The Indian army doesn’t relish internal security and counter-insurgency duties. Our army is trained to deal with external aggressors and in times of peace, would be much better off training for war and not hunting down terrorists or protecting civilians in Kashmir or Manipur. It takes away from the army’s battle preparedness. Before being inducted into a counter-insurgency theatre, army units have to undergo special training and orientation on how to operate in civilian areas, and this often conflicts with the basic training and orientation of a soldier of dealing with an external aggressor.

But the army is deployed for counter-insurgency (CI) duties primarily because police forces of that state and even the paramilitary forces, on their own, cannot tackle the terrorists. The army has never asked to be deployed for CI operations; it is indeed a thankless task and earns it a lot of flak. And above all, it takes away from the army’s primary objective of defending the country against external aggressors.

The army has, repeatedly, made it clear that it cannot operate without the AFSPA. It needs special powers to tackle homegrown terrorists. The arguments enumerated above, and many more, have frequently been put forward by the army to retain the AFSPA in the areas it operates in. The moot point is that the army cannot operate without the AFSPA and if AFSPA is repealed, as is being demanded, the army would have to be withdrawn from that state or area. That will create a huge gap in the security grid and will give terrorists, be they in Kashmir and Manipur, the upper hand. Are all those who demand the AFSPA’s repeal prepared for that? Are the human rights activists in Manipur, for instance, willing to live without the protective security cover that the Indian Army provides them?

The most inaccurate argument bandied ceaselessly by opponents of AFSPA is that the Act has not led to insurgency being contained in Manipur and in other areas where it is implemented.
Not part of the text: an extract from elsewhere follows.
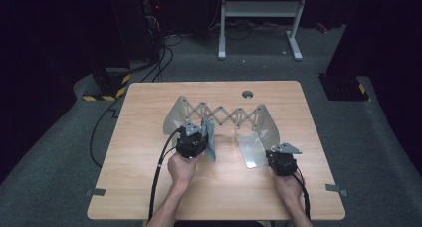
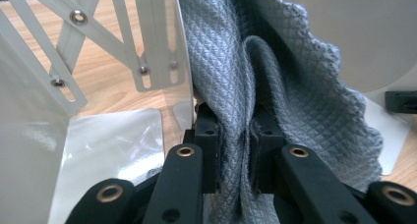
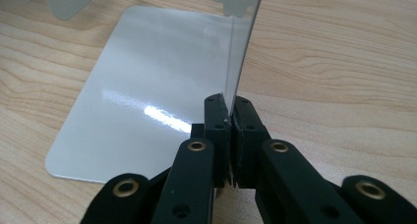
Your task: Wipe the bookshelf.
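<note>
A folding metal rack [image 1: 224,112] with a scissor lattice and curved end plates stands in the middle of the wooden table [image 1: 149,187]. My left gripper [image 1: 196,131] is at the rack's left end, shut on a grey quilted cloth [image 1: 210,137]. In the left gripper view the cloth [image 2: 295,86] hangs bunched between the jaws of that gripper [image 2: 235,145], beside the lattice [image 2: 74,52]. My right gripper [image 1: 274,156] is at the rack's right end. It [image 3: 230,121] is shut on the thin edge of an upright plate [image 3: 242,47], next to the flat base plate [image 3: 147,81].
A round cable hole [image 1: 247,94] sits near the table's far edge. Beyond the table are a white desk frame [image 1: 259,10], black cables [image 1: 159,62] on the grey floor and yellow-striped bases [image 1: 107,90]. Bare wood lies in front of both hands.
</note>
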Available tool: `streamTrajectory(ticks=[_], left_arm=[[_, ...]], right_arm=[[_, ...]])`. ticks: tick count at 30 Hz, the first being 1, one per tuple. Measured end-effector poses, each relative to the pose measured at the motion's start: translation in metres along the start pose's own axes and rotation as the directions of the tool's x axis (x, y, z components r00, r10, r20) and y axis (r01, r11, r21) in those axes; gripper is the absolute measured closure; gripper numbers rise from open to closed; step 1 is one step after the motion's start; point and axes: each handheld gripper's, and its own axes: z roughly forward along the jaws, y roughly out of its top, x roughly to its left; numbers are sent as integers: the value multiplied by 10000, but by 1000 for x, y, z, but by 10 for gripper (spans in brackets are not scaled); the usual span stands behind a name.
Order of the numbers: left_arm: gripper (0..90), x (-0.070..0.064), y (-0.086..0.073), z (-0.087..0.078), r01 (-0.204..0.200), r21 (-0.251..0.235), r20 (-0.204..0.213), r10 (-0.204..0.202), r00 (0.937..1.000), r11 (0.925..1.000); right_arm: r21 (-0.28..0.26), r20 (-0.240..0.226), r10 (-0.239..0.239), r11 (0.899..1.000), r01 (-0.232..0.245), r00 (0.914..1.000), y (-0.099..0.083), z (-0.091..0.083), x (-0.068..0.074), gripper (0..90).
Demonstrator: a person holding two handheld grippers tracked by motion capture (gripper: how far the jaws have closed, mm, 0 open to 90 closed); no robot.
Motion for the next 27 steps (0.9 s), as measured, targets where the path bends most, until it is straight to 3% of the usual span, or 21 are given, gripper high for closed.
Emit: streamTrajectory(ticks=[10, 17, 20, 27], left_arm=[[780, -4, 16, -6, -40, -361, 182, 47, 9998, 9993], [780, -3, 30, 2, -213, -250, -301, 206, 9993, 9995], [780, 0, 32, 7, -51, -145, -395, 45, 9992, 9999], [782, -4, 33, 14, -311, -15, -661, 310, 9973, 9995]], right_arm=[[-3, -20, -43, 10000, 43, 10000, 0, 0, 0, 879], [-5, -29, -36, 10000, 36, 10000, 0, 0, 0, 879], [-4, -34, -30, 10000, 30, 10000, 0, 0, 0, 879], [-2, -33, -28, 10000, 28, 10000, 0, 0, 0, 879]])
Well, terrorism would never have been rooted out in Punjab or Mizoram without the AFSPA and without the tough measures that were taken by the security forces operating under the protection of the Act. If Manipur is still a part of India, it is because the army has been successful in preventing the terrorists there from taking over the state and proclaiming it to be a sovereign country! Ditto for the Kashmir Valley and other states or regions where the AFSPA is in force. This alone should be reason enough for the prolongation of AFSPA.

Jaideep Mazumdar is an associate editor at Swarajya.